幕間・慟哭の裏側、幻竜と淫魔と寄生虫は語り合う
前話の裏側です‼︎
よろしくどうぞ‼︎
レンブル公爵家のアルフレッドの部屋。
品のいい黄色を差し色にしたアンティーク調の家具が配置されたその部屋で、アルフレッドことパラサイトは肩を揉んだ。
「………いやぁ…中々、上手くいきましたな」
その声に合わせて霧が晴れるように現れた少年……幻竜マキナ。
闇から這い出てくるのは、ナイスバディな淫魔エイダ。
三人は互いに顔を見合わせて、息を吐いた。
「眷属としてやっとお役に立てると思ったら、魔物扱いが酷いっすね〜‼︎過労死するっす‼︎」
「魔物が過労死なんて聞いたことありませんよ。それにラグナ様と花嫁様がご一緒にいられる時間を作るためです」
「そうですなぁ。今まで働いてなかったのですから、これぐらい忙しい方が帳尻が合いましょう」
エイダはマキナとパラサイトに注意されて、ワザとらしく「ぶー、ぶー」と言う。
そんな彼女に、パラサイトは「ところで」と問うた。
「侍女のフリをしての証言はナイスフォローでしたが……あの媚薬はどうされたのです?」
今回の三人の任務は、アリシエラとアルフレッドの結婚を確定させることだった。
ラグナに恋慕を抱いている彼女が、他の男と肌を重ね、結婚することになったら。
それは恋する乙女にとって、絶望的だと言えるだろう。
だから、アルフレッドもといパラサイトは、マキナの幻術でラグナの外見になり……彼女と肌を重ねた。
その後、眠りについたローラ……アリシエラの身体に、マキナが〝復讐の要〟を埋め込む。

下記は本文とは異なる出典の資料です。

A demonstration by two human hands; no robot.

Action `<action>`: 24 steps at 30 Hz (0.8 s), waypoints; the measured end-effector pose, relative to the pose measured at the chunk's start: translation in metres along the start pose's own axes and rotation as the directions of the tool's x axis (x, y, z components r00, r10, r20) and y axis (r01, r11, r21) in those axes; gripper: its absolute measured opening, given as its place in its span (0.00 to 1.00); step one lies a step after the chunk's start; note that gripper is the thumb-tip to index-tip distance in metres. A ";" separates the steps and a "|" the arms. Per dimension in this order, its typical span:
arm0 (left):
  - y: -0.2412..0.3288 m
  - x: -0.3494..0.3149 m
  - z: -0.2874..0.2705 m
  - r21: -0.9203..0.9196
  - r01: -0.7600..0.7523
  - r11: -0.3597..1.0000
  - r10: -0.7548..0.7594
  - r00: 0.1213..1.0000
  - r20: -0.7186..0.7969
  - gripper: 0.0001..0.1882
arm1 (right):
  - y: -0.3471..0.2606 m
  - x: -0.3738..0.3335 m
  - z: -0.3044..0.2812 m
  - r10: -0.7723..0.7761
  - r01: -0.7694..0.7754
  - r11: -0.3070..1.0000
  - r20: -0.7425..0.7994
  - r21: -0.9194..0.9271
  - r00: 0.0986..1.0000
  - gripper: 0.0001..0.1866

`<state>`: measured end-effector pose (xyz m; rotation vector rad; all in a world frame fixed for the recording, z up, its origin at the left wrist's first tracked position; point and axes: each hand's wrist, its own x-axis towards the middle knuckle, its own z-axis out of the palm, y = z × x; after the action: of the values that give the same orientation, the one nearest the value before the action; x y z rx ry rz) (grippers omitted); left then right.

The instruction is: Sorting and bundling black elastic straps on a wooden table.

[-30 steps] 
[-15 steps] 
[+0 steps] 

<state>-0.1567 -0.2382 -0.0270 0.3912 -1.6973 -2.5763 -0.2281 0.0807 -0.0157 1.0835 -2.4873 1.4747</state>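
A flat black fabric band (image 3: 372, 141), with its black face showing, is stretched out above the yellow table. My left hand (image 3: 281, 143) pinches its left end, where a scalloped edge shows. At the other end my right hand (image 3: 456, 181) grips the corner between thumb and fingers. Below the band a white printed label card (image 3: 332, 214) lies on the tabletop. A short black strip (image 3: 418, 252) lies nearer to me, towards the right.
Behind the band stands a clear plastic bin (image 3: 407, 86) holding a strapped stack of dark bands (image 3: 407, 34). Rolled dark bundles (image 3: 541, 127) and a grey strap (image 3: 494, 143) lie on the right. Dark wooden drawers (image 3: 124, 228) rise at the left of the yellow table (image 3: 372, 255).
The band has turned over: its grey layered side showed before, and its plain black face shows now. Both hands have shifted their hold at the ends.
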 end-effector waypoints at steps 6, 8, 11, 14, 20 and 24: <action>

翌朝……目が覚めたところで、昨夜のラグナが本当はアルフレッドだったと知り、絶望し……彼女が彼を部屋に引き入れたことをエイダが扮した侍女が証言することで、結婚を逃れられなくする。
これが三人が行なったことだった。
なので、元々媚薬なんてモノは使う予定がなかったのだが……エイダはにっこりと笑った。
「いやぁ……あの女の聖女の力で、パラサイトさんが誘われたという予定だったっすけど、聖女の力をあのオジイさん達が認めなかったらアウトかなっと思ったんっすよ。なんで、精神的にも影響があるタイプの媚薬を保険で用意してたっす」
「………なるほど。それは盲点でしたのぅ。流石、色事に強い種族だ」
「でも、よくそんな媚薬持ってましたね」
マキナの疑問に、エイダは笑う。
その顔は蕩けるような……しかし、どこか飢えた肉食獣のようだった。
「うふふっ〜…なんで持ってたかって理由は簡単っすよ?ジャン君の調教に使ってたっす」
「…………………あー……」
「ジャン?」
事情を知ってるマキナは視線を逸らし、パラサイトは首を傾げる。
エイダは楽しそうに答えた。
「花嫁様を傷つけた元騎士候補っすよ。今はボクが魔物化させて、調教中なんっす」
「…………マキナ様。聞いてはなりませぬ」
パラサイトはマキナの耳を塞ごうとするが、彼はそれにストップをかけた。
「………いや、パラサイトより歳上ですからね?」
「…………あ、失礼致しました……」
マキナは見た目こそは少年だが、歳はパラサイトとエイダよりも上だ。
そして、種族的にも竜であるマキナの方が上位種になる。
しかし、眷属の彼らとは少し違うが……ラグナに従う立場として、彼らと親しくしていた。
だから、たまに見た目に引っ張られてマキナを子供扱いする魔物がいるのだ。
パラサイトは精神的にお爺ちゃんといった感じなので、ついマキナを子供扱いすることが多いのだ。
「まぁ、とにかく。これでアルフレッドとの婚姻は確定したことで、精神的にダメージを負ったはずです。後は卒業パーティーですかな?」
「えぇ。暗部の彼らも滞りなく準備を進めていますので……後はラグナ様の復讐になります」
「きっとラグナ様のことっすから、肉体的にも精神的にも追い詰めるんだろうっすね‼︎」
その後、取り留めない話をした三人は、しばらくしてから解散する。
パラサイトはこのままアルフレッドとして。
マキナは最終段階の打ち合わせをするために暗部へ。
エイダは調教中の愛しい眷属の元へ。
こうして、慟哭の裏側で暗躍していた彼らは……《破滅の邪竜》のための舞台の前座を終えた……。